BALTIMORE, Maryland – January 20, 2015 – The Ulman Cancer Fund for Young Adults (UCF) will celebrate its 17-year anniversary and honor community members and organizations who contribute to and further UCF’s mission to create a community of support for young adults and their loved ones, as they fight cancer and embrace survivorship. The Blue Jeans & Bow Ties Ball will be held on Saturday, January 24, 2015, from 7:00 pm – 11:30 pm at M&T Bank Stadium, Club Level South. The evening will include gourmet buffet stations, signature drinks, beer and wine, silent and live auctions, and dancing. The event emcees will be Comcast Sports Network Anchor, Brent Harris, and Ironman Announcer, Jeff Meeks, with entertainment provided by Badmoon.

Honorees include:

Ulman Family Founders’ Award                                   Hope Award

Jamie Roberts (posthumously)                                Children’s National Medical Center
The Shearer Family

 

Volunteer Service Award                                               Partner Award

Cancer to 5K Coaches                                            Navigator Management Partners
There Goes My Hero

Young Adult “FIGHT” Award

Mike Tirone
Alex Feinberg
Paul Lemle
Patti Jackson
Bo Oliver

“Our Blue Jeans and Bowties Ball continues to make a lasting impact on those who attend. This year, we are excited to honor some amazing individuals and partners in a thrilling new venue, M&T Bank Stadium. We are humbled by the support and dedication to our mission by of each of our. We look forward to showcasing each individual and organization as well as highlighting UCF’s many accomplishments which are making a positive impact in the lives of young adults and their loved ones affected by cancer,” said Brock Yetso, UCF’s President & CEO. “We look forward to sharing a wonderful evening with our supporters and hope to continue to inspire and engage individuals in growing our community of support so we can continue our programs and services for many years to come.” 

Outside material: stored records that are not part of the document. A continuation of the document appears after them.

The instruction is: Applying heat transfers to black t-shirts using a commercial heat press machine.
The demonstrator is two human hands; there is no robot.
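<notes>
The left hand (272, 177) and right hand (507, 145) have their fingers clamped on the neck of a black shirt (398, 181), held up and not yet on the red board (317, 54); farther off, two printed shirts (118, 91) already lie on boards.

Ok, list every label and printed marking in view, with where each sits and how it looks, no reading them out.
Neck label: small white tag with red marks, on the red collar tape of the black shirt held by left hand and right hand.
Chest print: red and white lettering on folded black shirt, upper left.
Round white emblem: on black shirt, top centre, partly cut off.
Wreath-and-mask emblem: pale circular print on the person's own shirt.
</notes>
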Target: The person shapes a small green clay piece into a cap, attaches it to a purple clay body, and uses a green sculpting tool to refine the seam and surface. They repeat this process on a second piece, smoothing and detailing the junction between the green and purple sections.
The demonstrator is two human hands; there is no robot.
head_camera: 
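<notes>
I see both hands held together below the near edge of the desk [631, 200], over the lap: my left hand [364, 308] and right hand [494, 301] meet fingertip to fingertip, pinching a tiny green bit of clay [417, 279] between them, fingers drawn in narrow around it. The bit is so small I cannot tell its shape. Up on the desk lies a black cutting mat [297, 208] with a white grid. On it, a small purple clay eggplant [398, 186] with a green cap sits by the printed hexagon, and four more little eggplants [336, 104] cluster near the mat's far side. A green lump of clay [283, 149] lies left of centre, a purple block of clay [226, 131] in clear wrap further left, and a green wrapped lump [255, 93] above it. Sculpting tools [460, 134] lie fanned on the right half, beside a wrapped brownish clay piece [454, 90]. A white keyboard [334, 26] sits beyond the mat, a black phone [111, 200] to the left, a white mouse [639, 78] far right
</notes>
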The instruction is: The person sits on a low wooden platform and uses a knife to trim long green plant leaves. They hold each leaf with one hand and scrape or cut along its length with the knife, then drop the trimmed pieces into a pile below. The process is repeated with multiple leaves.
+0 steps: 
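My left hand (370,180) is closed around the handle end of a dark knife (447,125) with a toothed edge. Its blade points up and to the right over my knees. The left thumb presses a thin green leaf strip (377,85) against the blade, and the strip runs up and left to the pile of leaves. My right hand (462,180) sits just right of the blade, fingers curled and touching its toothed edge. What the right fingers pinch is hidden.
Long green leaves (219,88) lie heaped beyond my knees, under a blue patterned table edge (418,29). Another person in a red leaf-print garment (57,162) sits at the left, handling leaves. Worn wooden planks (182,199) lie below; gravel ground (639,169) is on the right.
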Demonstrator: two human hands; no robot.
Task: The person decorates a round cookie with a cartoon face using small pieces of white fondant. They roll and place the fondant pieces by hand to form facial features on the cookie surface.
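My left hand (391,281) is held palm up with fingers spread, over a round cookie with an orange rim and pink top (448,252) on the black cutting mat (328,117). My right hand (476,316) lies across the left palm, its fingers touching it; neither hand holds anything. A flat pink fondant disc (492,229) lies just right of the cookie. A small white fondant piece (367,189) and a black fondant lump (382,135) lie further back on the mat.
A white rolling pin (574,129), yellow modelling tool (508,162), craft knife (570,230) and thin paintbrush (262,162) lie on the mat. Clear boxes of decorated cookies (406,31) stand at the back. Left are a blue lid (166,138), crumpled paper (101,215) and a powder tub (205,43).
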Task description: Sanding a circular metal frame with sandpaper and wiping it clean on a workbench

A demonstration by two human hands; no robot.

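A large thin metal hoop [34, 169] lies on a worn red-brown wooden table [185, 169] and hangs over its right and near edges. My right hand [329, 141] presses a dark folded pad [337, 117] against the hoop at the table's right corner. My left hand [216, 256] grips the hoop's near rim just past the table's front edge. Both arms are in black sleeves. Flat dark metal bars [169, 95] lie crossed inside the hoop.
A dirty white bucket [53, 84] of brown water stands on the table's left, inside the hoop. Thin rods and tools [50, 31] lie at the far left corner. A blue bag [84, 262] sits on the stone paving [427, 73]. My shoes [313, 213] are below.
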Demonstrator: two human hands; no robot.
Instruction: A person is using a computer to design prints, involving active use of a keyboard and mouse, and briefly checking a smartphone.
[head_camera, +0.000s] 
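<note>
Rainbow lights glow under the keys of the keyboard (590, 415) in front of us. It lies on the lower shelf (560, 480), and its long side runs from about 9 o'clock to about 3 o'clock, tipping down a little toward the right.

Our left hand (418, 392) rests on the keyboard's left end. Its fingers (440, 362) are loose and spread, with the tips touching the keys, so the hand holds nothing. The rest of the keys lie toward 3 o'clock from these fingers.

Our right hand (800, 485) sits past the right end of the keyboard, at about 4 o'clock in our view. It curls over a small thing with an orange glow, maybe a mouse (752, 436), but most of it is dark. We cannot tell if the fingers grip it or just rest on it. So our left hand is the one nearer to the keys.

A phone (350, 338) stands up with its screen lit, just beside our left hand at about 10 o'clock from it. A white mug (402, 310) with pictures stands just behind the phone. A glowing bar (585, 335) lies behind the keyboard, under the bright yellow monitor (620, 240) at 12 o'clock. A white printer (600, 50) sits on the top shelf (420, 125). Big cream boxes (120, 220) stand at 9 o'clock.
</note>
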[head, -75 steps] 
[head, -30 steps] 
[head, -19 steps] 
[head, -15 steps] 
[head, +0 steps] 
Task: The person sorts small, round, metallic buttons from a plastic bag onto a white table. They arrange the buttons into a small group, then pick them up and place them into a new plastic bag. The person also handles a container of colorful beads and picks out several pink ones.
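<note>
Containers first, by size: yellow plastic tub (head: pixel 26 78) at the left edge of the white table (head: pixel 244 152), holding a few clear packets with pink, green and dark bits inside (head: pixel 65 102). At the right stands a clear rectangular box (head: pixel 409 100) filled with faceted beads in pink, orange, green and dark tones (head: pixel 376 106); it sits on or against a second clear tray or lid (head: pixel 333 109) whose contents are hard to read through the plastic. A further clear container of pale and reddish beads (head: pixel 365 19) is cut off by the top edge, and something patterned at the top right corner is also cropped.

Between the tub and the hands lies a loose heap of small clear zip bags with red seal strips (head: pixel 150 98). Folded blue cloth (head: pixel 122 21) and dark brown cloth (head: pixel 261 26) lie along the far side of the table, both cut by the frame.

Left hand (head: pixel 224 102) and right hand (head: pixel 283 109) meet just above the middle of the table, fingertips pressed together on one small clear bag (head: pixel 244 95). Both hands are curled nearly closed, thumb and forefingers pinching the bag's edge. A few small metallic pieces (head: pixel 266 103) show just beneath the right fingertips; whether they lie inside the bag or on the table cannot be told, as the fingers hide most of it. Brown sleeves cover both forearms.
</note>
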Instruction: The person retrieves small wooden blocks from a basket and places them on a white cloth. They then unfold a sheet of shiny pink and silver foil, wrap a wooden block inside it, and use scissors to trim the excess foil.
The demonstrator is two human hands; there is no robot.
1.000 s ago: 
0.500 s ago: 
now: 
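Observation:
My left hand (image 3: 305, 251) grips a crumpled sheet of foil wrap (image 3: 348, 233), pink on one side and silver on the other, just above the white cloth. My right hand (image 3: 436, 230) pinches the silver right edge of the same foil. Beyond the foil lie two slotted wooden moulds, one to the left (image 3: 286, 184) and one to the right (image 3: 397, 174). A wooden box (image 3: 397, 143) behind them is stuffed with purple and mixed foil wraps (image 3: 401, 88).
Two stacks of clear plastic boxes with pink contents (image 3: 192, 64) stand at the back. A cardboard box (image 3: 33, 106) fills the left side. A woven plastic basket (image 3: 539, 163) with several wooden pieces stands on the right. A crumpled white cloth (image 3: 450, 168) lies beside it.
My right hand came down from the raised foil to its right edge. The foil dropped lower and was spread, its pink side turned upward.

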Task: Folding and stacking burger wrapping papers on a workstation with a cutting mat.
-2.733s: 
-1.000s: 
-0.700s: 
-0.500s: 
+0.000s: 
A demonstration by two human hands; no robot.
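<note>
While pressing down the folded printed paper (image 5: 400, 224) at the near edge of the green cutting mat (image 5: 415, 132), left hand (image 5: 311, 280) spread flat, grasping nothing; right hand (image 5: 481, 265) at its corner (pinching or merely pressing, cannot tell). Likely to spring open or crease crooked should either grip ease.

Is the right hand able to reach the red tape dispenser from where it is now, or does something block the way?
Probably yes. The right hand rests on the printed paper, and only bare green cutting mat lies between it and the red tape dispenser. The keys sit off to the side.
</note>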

About Ulman Cancer Fund for Young Adults:

The Ulman Cancer Fund for Young Adults, founded in 1997, is the national leader in providing specialized support for young adults affected by cancer. With nearly 70,000 young adults diagnosed every year, UCF helps young people fight the disease and navigate treatment by providing access to information, support groups, and other specialized programs. UCF Patient Navigation Programs have set a national standard and can be accessed remotely or through onsite Patient Navigators at a growing number of hospitals in the Mid-Atlantic region. UCF changes lives by creating a community of support for young adults, and their loved ones, as they fight cancer and embrace survivorship. For more information, please visit, http://www.ulmancancerfund.org.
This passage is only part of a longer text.